Note the formula in the image above is for obtaining the BC CI for the 25th percentile of S(t) - thus for general percentile p the g(1-0.25) would be g(1-p) and in particular g(0.5) for the median. This has been discussed before on this forum here https://communities.sas.com/t5/Statistical-Procedures/Brookmeyer-and-Crowley-Confidence-Intervals/td... and contains a nice discussion and link to data and code purporting to implement the BC CI "manually" (this involves converting to Z scores using the loglog transofrom and implementing the test-based procedure).
The link is https://stats.oarc.ucla.edu/sas/examples/asa2/applied-survival-analysis-by-hosmer-lemeshow-and-maych... and I will discuss the code contained therein a little later in my question.

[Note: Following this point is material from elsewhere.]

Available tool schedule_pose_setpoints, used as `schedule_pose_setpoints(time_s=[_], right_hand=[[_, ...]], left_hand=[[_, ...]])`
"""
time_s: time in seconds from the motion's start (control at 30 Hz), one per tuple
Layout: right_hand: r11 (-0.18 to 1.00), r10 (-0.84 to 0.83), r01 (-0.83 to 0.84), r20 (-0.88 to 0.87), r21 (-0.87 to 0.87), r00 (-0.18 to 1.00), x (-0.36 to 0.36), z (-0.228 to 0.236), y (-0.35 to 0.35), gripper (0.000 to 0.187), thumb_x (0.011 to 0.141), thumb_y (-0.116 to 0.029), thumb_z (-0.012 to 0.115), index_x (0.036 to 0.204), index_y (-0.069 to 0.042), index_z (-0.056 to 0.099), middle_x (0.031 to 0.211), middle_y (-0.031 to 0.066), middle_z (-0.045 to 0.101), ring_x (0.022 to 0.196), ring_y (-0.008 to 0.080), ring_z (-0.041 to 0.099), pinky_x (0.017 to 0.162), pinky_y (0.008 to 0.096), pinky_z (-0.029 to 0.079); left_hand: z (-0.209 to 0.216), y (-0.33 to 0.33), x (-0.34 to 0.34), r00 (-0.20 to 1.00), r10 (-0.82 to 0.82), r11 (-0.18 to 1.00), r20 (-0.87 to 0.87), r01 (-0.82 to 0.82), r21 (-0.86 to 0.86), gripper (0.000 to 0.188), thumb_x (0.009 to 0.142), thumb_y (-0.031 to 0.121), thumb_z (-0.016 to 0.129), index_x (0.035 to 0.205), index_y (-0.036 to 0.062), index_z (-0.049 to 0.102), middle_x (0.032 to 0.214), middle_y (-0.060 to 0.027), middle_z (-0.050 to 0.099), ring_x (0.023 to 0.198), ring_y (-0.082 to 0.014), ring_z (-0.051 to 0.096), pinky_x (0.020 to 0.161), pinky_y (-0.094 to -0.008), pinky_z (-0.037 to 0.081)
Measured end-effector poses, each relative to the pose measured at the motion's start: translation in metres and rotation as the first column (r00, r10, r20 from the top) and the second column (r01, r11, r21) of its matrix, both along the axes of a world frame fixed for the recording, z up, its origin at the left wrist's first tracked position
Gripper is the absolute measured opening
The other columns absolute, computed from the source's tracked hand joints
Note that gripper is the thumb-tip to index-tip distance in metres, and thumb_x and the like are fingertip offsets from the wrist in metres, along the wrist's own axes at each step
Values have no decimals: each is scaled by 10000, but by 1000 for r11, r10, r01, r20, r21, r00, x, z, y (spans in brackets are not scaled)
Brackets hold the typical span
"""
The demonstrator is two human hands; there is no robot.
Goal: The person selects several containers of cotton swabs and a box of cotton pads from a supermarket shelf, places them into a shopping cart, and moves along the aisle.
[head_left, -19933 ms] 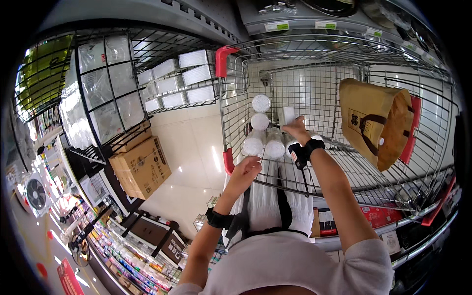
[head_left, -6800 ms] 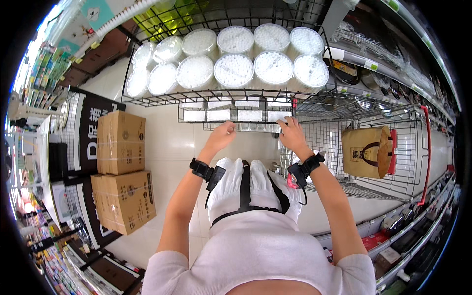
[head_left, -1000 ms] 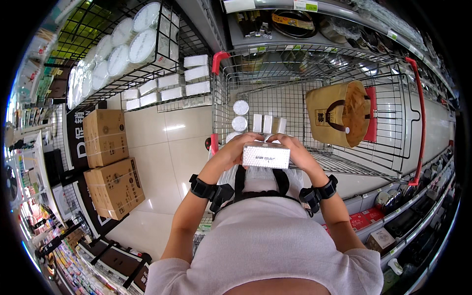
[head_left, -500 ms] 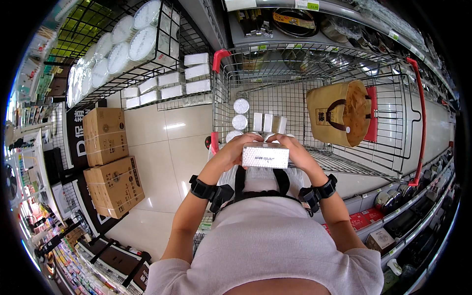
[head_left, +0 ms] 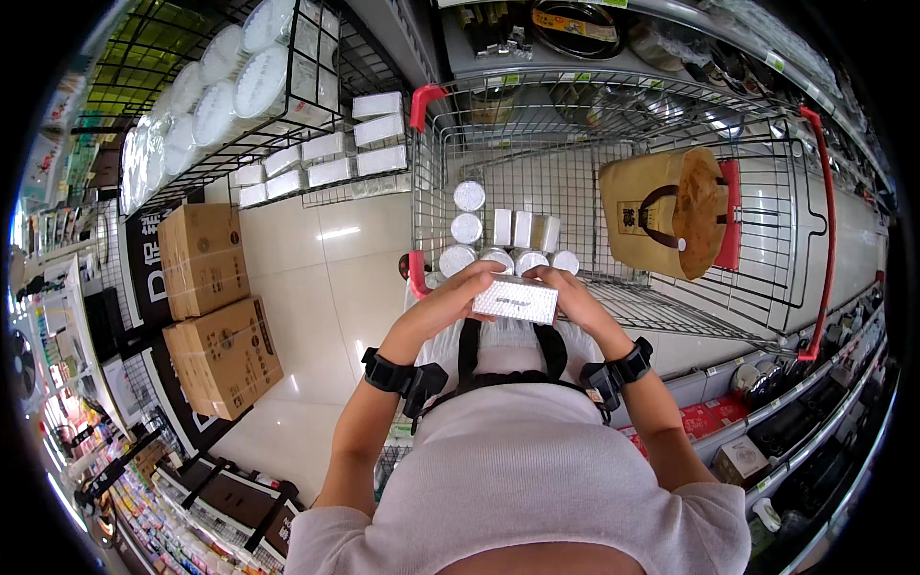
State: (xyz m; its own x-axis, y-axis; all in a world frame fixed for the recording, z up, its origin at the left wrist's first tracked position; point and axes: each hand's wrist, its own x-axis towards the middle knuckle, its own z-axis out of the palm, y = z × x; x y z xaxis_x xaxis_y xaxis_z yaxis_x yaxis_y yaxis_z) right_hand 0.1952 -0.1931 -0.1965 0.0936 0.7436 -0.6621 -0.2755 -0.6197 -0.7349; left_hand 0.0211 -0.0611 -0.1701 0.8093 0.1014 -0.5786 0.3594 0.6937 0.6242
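Between my two hands is a white rectangular box (head_left: 516, 299) with a fine pattern and a small dark print on the side that shows. My left hand (head_left: 458, 294) grips its left end and my right hand (head_left: 569, 299) its right end, fingers closed around it. The box is close in front of my body, at the near side of a wire shopping cart (head_left: 565, 177). Just past my hands, inside the cart, stand several round white-topped containers (head_left: 467, 228) and a short row of white boxes (head_left: 522, 229).
A brown paper bag (head_left: 628, 216) lies in the cart's right part, by the red handle (head_left: 817, 240). To the left, wire racks hold white tubs (head_left: 261, 81) and white boxes (head_left: 379, 131). Two cardboard cartons (head_left: 222, 359) stand on the floor. Shelves (head_left: 767, 422) line the right.
The held box has tilted and shifted slightly, and my hands have moved a little with it. More of the round containers beyond them now shows.
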Motion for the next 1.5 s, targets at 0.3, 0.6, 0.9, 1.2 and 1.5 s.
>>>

From the SAS forum link above, it seems the macro is comparing the Lifetest BC CIs with the manual CIs implemented. Now the original code allowed Lifetest to default to g=loglog, but I modified to permit the user to specify any type of "g-transformation" of S(t) that Lifetest allows. The reason is (as described shortly), that g=linear is supposed to yield the original BC CIs as per their paper in 1982, and g<>linear produces something similar "in spirit" but not in actuality. You need to download the data from the stats.oarc website in the links, and then run this code using the attached updated macro to get Lifetest to generate the estimates and CIs for the times where S(t)=0.25,0.5,0.75 (here using g=loglog);
libname in "your path to data";
data t51; set in.whas500;
lf = lenfol / 365.25;
cnt=1;
run;
proc sort data=t51;
by gender;
run;
proc lifetest data=t51 stderr outsurv=_s_ alpha=0.05 alphaqt=0.05 conftype=loglog;
ODS OUTPUT PRODUCTLIMITESTIMATES = km survivalplot=sp Quartiles=quart;
by gender;
time lf * fstat(0);
run;
proc print data=quart;
run;
Giving the following output;
To produce the manual BC CIs run the following code;
%bcconf(t51, lf, fstat, byvar=gender, level=95,q=50, conf_type=loglog);
%bcconf(t51, lf, fstat, byvar=gender, level=95,q=50, conf_type=linear);
Producing the following output;
So for lifetest using g=loglog (which matches the manual code using loglog) the results are different - but only slightly. Not surprisingly when lifetest uses loglog g-transform the agreement is better.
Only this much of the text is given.